### [Problem details]
Only lines with the string "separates" matter here; gather them from the material below.

==== Source data

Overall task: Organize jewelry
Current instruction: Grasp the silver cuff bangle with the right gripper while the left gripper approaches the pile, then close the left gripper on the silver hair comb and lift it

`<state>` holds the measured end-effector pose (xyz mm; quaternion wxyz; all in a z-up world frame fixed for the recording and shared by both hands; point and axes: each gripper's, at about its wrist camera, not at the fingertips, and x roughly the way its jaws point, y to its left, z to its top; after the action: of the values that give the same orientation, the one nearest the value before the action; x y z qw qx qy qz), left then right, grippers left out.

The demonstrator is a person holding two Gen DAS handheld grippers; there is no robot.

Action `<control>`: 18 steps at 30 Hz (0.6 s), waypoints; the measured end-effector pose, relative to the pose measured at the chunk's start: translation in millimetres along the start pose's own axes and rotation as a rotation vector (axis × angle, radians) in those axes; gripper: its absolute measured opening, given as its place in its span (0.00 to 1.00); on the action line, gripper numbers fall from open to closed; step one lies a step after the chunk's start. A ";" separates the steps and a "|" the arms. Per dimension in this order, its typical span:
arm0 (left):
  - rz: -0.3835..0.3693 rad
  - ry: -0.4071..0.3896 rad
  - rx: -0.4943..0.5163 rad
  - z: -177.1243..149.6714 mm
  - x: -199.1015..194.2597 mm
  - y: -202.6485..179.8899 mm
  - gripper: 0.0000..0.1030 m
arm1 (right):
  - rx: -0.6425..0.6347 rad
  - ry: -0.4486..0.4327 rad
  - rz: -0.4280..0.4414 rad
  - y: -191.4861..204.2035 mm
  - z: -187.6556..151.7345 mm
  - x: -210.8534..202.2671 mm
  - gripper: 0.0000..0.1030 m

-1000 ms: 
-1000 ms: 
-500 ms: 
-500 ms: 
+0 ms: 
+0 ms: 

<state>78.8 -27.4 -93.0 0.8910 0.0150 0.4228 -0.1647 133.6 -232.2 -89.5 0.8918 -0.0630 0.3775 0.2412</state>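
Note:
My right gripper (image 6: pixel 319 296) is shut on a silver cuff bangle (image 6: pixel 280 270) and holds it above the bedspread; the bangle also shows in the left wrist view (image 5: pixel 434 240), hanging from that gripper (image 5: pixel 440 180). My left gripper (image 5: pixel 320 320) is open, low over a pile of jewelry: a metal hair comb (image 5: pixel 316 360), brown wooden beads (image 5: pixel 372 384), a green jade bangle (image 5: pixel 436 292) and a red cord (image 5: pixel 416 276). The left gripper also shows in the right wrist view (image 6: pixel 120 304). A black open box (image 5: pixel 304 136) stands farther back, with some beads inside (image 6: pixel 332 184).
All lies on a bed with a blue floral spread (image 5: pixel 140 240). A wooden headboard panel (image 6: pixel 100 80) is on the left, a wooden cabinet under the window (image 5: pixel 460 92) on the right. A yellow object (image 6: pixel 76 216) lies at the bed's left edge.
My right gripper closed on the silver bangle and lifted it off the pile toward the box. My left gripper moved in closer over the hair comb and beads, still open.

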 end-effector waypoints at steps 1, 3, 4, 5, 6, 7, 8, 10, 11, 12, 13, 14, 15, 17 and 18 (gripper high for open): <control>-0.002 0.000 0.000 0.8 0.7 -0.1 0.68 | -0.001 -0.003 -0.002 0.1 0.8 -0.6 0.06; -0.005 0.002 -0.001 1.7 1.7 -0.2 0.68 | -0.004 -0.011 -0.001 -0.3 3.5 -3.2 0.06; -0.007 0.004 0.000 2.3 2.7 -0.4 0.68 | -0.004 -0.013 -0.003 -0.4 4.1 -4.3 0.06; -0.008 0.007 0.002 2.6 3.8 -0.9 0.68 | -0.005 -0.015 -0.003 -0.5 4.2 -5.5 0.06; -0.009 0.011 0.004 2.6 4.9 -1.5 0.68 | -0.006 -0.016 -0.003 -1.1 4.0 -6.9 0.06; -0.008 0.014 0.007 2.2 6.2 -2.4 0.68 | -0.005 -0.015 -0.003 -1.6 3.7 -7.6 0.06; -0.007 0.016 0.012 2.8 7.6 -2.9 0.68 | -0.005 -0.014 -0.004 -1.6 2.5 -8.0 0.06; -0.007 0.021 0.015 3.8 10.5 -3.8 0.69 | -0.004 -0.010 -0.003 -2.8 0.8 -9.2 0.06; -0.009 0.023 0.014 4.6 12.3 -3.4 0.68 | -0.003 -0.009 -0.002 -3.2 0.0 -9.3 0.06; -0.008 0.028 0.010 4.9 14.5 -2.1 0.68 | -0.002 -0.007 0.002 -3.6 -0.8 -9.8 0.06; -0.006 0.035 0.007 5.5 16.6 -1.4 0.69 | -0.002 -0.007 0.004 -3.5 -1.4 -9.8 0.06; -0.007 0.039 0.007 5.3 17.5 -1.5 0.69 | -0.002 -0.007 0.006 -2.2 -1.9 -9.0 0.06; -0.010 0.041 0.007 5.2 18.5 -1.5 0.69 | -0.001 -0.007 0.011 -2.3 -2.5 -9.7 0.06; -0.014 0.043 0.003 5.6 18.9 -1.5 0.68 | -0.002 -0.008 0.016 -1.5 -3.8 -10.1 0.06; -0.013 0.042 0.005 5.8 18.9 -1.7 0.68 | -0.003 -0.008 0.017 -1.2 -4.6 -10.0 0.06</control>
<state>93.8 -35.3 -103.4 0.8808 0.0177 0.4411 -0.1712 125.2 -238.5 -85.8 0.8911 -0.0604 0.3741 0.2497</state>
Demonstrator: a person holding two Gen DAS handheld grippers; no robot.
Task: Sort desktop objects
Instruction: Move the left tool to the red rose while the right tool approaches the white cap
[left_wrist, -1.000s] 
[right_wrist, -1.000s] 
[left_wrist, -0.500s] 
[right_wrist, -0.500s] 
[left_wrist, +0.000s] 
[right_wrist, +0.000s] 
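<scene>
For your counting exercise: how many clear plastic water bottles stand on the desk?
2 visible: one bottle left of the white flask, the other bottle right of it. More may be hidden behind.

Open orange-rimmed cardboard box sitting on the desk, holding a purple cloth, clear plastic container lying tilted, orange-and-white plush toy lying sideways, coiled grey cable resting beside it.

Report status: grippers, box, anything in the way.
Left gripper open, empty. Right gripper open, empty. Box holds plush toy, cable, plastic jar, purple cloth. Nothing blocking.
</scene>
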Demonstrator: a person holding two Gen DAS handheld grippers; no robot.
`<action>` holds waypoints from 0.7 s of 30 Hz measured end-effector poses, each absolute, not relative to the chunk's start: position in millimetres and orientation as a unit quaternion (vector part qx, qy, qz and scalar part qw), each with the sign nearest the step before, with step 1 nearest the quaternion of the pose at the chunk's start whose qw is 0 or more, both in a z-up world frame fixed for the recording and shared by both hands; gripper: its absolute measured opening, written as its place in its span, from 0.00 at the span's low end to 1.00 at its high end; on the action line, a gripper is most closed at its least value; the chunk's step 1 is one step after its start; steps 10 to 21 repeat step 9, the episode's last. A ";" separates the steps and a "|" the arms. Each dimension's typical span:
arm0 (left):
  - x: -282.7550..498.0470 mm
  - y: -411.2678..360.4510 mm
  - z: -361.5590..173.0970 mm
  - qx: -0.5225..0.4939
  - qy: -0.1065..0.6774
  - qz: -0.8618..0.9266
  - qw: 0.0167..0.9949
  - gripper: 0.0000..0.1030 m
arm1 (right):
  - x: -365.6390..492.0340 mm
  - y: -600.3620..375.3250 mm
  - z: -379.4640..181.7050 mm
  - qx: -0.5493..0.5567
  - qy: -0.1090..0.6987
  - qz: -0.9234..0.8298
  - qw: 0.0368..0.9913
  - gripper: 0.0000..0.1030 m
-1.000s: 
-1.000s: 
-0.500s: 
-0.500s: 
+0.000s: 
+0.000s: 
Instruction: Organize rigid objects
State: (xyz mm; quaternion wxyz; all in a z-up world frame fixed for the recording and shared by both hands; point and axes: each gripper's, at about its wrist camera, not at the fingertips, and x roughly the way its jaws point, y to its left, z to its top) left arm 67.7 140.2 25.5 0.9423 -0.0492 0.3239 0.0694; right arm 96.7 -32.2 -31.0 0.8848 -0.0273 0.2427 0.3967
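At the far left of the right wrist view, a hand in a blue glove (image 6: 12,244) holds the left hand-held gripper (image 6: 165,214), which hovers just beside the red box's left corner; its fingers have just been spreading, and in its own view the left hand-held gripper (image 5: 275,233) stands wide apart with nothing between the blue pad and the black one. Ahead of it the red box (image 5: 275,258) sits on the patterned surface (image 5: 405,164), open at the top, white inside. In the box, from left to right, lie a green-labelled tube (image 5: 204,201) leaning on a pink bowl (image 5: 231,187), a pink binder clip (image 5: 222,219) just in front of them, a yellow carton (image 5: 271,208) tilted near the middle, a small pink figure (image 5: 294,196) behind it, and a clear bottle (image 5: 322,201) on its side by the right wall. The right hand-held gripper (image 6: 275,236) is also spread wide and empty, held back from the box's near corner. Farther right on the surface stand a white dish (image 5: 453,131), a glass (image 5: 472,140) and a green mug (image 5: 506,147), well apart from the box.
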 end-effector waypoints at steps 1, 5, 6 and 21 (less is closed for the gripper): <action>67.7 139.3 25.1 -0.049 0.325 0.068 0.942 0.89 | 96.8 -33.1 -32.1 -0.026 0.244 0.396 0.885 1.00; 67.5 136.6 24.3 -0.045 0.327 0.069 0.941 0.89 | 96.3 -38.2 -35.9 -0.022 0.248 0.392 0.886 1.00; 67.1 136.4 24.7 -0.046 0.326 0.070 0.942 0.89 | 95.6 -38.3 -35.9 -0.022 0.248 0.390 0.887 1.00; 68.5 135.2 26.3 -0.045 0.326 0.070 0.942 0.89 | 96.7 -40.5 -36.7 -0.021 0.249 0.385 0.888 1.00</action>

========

### [Exercise response]
Action `<control>`: 18 steps at 30 Hz (0.6 s), waypoints; the measured end-effector pose, relative to the pose measured at the chunk's start: translation in millimetres along the start pose's own axes and rotation as a rotation vector (axis × angle, radians) in those axes; gripper: its absolute measured opening, given as its place in its span (0.00 to 1.00); on the action line, gripper numbers fall from open to closed; step one lies a step after the chunk's start. A ";" separates the steps and a "|" the arms. Per dimension in this order, its typical span:
`<action>` holds waypoints from 0.7 s of 30 Hz measured end-effector poses, each absolute, not relative to the chunk's start: position in millimetres and orientation as a unit quaternion (vector part qx, qy, qz and scalar part qw), each with the sign nearest the step before, with step 1 nearest the quaternion of the pose at the chunk's start whose qw is 0 or more, both in a z-up world frame fixed for the recording and shared by both hands; gripper: its absolute measured opening, written as its place in its span, from 0.00 at the span's low end to 1.00 at its high end; on the action line, a gripper is most closed at its least value; the chunk's step 1 is one step after its start; steps 10 to 21 repeat step 9, the episode's last. A ";" separates the steps and a "|" the arms. Each dimension's typical span:

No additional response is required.